## INSTRUCTIONS TO FOLLOW
Check each line of the data for "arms", then give the number of lines that have it, without any other words.
DATA Block Start
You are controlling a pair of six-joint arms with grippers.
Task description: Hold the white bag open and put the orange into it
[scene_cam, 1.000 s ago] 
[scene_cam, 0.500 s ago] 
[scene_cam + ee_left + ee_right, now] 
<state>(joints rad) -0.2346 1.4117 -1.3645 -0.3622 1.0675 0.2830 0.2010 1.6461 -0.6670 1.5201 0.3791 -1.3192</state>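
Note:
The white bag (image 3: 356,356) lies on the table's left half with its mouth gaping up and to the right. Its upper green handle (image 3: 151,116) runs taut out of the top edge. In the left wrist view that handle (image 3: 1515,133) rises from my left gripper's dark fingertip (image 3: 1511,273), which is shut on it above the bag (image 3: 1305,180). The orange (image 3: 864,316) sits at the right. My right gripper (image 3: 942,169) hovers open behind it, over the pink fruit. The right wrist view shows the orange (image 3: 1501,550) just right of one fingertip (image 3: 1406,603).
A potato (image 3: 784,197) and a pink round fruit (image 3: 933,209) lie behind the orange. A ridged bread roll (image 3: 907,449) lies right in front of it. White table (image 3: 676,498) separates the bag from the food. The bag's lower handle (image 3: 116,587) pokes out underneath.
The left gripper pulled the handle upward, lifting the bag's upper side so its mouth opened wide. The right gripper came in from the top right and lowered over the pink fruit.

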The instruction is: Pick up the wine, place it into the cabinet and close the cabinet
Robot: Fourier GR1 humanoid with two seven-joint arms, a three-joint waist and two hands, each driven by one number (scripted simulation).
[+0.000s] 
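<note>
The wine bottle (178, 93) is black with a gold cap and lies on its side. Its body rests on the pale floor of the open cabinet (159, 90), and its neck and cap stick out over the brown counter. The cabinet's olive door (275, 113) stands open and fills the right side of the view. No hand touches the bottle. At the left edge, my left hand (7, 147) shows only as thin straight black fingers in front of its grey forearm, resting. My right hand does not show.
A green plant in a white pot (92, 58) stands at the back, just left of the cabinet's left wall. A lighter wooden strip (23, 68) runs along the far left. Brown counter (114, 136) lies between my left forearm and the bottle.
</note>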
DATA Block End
## TASK RESPONSE
2